Elysian as a company will undoubtedly grow at a staggering pace over the next few years.  A company is still just a group of people, brought together by mutual needs and goals. We have dedicated our lives to creating, serving, and selling great beer. With dedication comes sacrifice, I count many among us who forwent better pay, benefits, and a slew of cushy perqs to work in craft brewing.

At some meager amount of time at Elysian, I was summoned by Dick Cantwell.  Those who knew him well assured me, “He’s just a man who cares about his beer.”

I nervously presented my work and ended by expressing; “My time at Elysian has been the most challenging and rewarding period of my career. I am continually impressed and motivated by my coworkers. Elysian demands patience, hard work, and a passion for working together to make our beer its best. Respect is earned here and well worth the effort. I have full support at every step. My accomplishments reflect the excellence of our company.”

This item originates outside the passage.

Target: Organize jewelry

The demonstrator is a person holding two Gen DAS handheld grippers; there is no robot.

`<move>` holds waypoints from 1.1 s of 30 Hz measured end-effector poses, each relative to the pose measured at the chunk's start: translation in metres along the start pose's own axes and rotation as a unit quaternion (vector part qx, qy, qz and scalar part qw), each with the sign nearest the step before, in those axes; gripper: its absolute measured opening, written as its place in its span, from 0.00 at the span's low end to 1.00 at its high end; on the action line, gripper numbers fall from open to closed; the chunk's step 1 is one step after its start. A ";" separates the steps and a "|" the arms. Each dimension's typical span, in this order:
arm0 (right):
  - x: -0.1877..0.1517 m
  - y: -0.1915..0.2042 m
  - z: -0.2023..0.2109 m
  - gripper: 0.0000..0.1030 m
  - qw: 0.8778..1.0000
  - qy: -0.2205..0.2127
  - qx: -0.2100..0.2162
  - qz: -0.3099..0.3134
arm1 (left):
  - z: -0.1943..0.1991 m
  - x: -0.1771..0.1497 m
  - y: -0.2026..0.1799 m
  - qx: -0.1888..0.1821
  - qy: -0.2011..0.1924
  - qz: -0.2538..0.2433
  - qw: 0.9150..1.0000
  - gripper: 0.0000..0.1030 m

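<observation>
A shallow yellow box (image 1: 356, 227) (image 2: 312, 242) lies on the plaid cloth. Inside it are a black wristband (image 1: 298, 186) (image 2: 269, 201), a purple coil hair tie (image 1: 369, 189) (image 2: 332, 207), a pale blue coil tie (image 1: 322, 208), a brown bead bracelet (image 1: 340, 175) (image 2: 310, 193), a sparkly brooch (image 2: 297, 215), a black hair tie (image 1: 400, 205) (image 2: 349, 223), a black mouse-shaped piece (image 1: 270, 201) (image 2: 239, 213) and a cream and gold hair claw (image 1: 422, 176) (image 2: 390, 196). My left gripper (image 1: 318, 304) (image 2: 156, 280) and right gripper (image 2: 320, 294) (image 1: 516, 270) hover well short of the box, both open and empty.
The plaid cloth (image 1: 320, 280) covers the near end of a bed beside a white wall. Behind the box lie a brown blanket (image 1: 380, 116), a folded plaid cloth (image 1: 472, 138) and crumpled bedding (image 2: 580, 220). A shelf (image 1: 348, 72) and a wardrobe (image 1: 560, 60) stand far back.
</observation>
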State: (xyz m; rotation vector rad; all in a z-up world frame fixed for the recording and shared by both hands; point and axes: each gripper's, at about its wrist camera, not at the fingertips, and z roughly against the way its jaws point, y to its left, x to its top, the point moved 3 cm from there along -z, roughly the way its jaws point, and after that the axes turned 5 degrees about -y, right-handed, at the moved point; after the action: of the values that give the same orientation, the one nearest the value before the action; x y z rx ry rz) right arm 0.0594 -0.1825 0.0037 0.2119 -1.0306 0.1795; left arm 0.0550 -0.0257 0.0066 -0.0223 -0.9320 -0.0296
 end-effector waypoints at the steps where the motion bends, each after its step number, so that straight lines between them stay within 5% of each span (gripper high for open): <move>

I still feel that way today.

For employees, few of us have the means or disposition to turn our noses up at an opportunity of this magnitude.  We will have access to training and resources few of us would dare to dream of.  Speaking of means, we all look forward to the many positives that come with a big company.

Joe, Dick and Dave worked tirelessly to find a way for us to continue to thrive in an ever more competitive world. I am thankful for all they have done for me.